Neuro-linguistic programming

Is science now, cause of studies, according to someone on the Talk page. --Hob Gadling (talk) 14:46, 22 December 2021 (UTC)

Body language

Body language (edit | talk | history | protect | delete | links | watch | logs | views)

While looking up some claims from proponents of the use of body language for lie detection and other types of questionable inferences, I found that this article has many credulous-sounding claims referenced to questionable sources. Has anyone here looked at this and related articles? Am I off the mark in thinking this is pushing pseudoscience?

Oculesics, for instance, seems quite the Fringe-fest. The "List of emotions", by the middle of the page, apparently mainly sourced from a "changingminds.org", is very questionable.

I'll try to work on these when I get some time, but thought I'd ask the kind folks here in the meantime. Cheers! VdSV9 20:25, 17 December 2021 (UTC)

As a rule of thumb, anything relating to body language that is used to "uncover" things will lack genuine evidence. Also, for the most part, the culturally dependent nature of body language means that any claims that are apparently global are unlikely to be true. We're not even entirely sure about exactly how many fundamental/universal human emotions there are, or how many different emotions there are. You're going to need review papers on those articles to get anything trustworthy. The oculesics article is atrocious, by the way. --Xurizuri (talk) 13:03, 22 December 2021 (UTC)
My thoughts, exactly! Thank you. VdSV9 18:05, 22 December 2021 (UTC)

Thaddeus Golas and related pages

These need checking for wiki-notability. XOR'easter (talk) 20:07, 20 December 2021 (UTC)
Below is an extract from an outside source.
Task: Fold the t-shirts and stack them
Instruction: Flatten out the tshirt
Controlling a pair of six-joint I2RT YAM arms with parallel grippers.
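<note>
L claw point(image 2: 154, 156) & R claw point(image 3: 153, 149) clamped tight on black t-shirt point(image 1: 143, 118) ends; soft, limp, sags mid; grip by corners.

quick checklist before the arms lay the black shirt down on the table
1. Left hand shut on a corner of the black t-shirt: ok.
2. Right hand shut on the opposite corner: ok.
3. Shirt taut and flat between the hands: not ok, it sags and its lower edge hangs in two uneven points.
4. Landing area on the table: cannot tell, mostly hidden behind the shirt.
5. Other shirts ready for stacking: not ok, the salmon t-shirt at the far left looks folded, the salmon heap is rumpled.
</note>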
He seems to have been a relatively little-known writer who wrote a somewhat influential book in the self-help, New Age, and psychedelic circles of the 70s. He seems to get quoted frequently in inspirational/self help literature and aphorism compilations, and his most well-known work inspired at least one canine feel-good book. I found a brief obituary that lays out his basic biographical info.[1] He is not to be confused with Thaddeus A. "Ted" Golas, a San Francisco firefighter and occasional actor who once dated Danielle Steele and had a bit part in Star Trek IV, as well as possibly the painkiller commercial mentioned below.[2][3] I've found some limited coverage, excerpted below, and if more newspaper/magazine coverage can be found then a short single article incorporating his works might be feasible, but I think three articles is unwarranted. Or perhaps he was too underground to leave a lasting legacy. --Animalparty! (talk) 22:30, 20 December 2021 (UTC)
  • When Thaddeus Golas self-published his little book The Lazy Man's Guide to Enlightenment in 1972 it became an almost instant success. By 1976, when I dished out two dollars for my first copy, published by the Seed Center in Palo Alto, California, it was already into its sixth printing, with 175,000 copies in print. By the early 1980s Golas had achieved enough cult celebrity status that I saw him on an American television commercial making a testimonial on behalf of a popular cross-the-counter painkiller. He died in 1997, at the age of 73, after reportedly having supported himself almost entirely from the earnings of The Lazy Man's Guide...[4]
  • It is an intriguing premise that opens the Lazy Man's Guide to Enlightenment — a premise that, if true, could save people a lot of time spent sitting on the hard floor over at the Cambridge Zen Center. And for this reason, the book has done extremely well. Author Thaddeus Golas first published this slim (80 pages) treatise in 1972, after he "plunged into psychedelic chaos in San Francisco for several years." Eleven years later it is in its 10th printing, and is at present being published by Bantam Books...[5]
Yes, there might be enough for one (trimmed) page, but 3–4 seems too many. I've gone ahead and redirected the books to the author's page, and cleaned up the latter somewhat. XOR'easter (talk) 18:28, 22 December 2021 (UTC)

References

  1. ^ "Obituaries: Thaddeus S. Golas". Sarasota Herald Tribune. 19 April 1997. p. 6B – via NewsBank.
  2. ^ Bane, Vickie L. (1999). The Lives of Danielle Steel. St. Martin's Paperbacks. p. 196. ISBN 978-0-312-95575-5.
  3. ^ Hoyt, Nicole (1994). Danielle Steel: The Glamour, the Myth, the Woman. Pinnacle Books. p. 206. ISBN 978-0-7860-0032-6.
  4. ^ Hefner, Robert (11 December 2005). "The easy road to enlightenment". The Canberra Times – via NewsBank.
  5. ^ Denison, D.C. (January 11, 1983). "Where there's no will". The Boston Phoenix. Vol. 12, no. 2.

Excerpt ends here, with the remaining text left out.